Future Treasures: Four Roads Cross by Max Gladstone

Four Roads Cross-smallFour Roads Cross is the fifth novel in Max Gladstone’s Craft Sequence, which Ken Liu calls “Brilliant, elegant, epic, astonishing, smart, gritty,” and Django Wexler says is “garnished with skeleton kings, serpent gods, and lawyer-magicians. It’s glorious.” Here’s the description.

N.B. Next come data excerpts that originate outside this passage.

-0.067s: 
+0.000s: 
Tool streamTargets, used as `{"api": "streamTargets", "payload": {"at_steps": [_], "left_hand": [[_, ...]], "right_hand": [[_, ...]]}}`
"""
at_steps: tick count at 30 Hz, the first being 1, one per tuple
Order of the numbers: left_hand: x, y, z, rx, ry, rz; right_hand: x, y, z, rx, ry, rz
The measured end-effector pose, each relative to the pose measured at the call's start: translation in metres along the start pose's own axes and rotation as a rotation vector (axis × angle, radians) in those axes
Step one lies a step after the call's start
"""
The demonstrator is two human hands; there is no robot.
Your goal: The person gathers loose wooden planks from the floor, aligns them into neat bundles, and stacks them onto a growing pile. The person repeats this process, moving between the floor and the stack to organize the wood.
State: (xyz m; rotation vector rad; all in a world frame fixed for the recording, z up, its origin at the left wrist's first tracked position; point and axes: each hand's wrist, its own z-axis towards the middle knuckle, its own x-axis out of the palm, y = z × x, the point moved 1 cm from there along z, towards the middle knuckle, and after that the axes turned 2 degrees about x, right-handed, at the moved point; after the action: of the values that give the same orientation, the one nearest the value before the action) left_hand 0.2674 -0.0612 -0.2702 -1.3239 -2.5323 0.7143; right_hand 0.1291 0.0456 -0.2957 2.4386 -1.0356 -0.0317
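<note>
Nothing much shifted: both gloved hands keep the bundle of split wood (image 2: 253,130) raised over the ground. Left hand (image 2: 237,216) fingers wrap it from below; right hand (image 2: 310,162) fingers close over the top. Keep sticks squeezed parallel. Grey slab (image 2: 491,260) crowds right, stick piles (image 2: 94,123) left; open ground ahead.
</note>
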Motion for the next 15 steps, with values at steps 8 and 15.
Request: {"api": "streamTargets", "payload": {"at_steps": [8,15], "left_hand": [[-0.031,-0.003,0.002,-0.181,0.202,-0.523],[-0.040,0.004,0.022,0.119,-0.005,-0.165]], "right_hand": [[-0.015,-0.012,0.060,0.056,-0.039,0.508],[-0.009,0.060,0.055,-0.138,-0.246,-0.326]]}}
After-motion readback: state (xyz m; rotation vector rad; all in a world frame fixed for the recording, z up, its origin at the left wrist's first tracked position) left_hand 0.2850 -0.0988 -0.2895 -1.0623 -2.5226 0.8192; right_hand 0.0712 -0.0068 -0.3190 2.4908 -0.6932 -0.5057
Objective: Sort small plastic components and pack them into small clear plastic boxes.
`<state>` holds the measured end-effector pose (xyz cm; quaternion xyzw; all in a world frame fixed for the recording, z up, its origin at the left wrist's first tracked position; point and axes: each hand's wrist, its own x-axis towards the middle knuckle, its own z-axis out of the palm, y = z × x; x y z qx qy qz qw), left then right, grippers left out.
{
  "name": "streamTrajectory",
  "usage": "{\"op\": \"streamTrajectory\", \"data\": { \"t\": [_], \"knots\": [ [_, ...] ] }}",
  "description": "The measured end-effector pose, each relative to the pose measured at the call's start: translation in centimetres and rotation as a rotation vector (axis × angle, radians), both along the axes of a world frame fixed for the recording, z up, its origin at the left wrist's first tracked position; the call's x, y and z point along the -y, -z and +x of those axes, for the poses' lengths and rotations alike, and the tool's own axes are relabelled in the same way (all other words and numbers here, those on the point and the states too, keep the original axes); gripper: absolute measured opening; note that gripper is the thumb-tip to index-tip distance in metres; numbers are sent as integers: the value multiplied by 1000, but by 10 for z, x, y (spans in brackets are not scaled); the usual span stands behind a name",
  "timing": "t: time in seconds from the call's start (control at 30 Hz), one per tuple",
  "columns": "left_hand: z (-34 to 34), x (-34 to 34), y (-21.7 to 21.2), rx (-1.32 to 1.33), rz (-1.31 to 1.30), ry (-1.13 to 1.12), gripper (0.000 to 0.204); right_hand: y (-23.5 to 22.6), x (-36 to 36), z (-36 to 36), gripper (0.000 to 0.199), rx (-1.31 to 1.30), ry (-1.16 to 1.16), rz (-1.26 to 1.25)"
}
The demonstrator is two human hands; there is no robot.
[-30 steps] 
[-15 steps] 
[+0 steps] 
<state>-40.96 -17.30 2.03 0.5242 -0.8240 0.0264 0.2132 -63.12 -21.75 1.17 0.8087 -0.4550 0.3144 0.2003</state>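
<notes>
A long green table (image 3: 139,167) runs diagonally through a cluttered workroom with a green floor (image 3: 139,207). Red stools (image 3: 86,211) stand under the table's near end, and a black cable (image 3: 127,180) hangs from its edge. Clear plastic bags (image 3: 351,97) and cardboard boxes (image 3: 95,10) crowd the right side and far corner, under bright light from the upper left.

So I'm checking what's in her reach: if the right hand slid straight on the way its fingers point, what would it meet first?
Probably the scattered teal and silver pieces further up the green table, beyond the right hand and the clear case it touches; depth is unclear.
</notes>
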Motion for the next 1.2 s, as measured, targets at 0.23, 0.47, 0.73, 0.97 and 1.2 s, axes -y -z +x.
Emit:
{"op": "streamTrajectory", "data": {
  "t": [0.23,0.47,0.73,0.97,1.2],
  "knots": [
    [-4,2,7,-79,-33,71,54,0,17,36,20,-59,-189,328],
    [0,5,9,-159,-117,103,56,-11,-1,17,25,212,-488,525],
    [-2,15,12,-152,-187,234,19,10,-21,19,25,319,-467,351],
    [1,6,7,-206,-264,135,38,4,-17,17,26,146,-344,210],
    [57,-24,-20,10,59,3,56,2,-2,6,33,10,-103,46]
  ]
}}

The great city of Alt Coulumb is in crisis. The moon goddess Seril, long thought dead, is back – and the people of Alt Coulumb aren’t happy. Protests rock the city, and Kos Everburning’s creditors attempt a hostile takeover of the fire god’s church. Tara Abernathy, the god’s in-house Craftswoman, must defend the church against the world’s fiercest necromantic firm–and against her old classmate, a rising star in the Craftwork world.

As if that weren’t enough, Cat and Raz, supporting characters from Three Parts Dead, are back too, fighting monster pirates; skeleton kings drink frozen cocktails, defying several principles of anatomy; jails, hospitals, and temples are broken into and out of; choirs of flame sing over Alt Coulumb; demons pose significant problems; a farmers’ market proves more important to world affairs than seems likely; doctors of theology strike back; Monk-Technician Abelard performs several miracles; The Rats! play Walsh’s Place; and dragons give almost-helpful counsel.

We covered all four previous novels — which, as Max explains on his blog, are ordered not by publication date, but by title:

Last First Snow
Two Serpents Rise
Three Parts Dead
Four Roads Cross
Full Fathom Five

Here they are in correct sequence.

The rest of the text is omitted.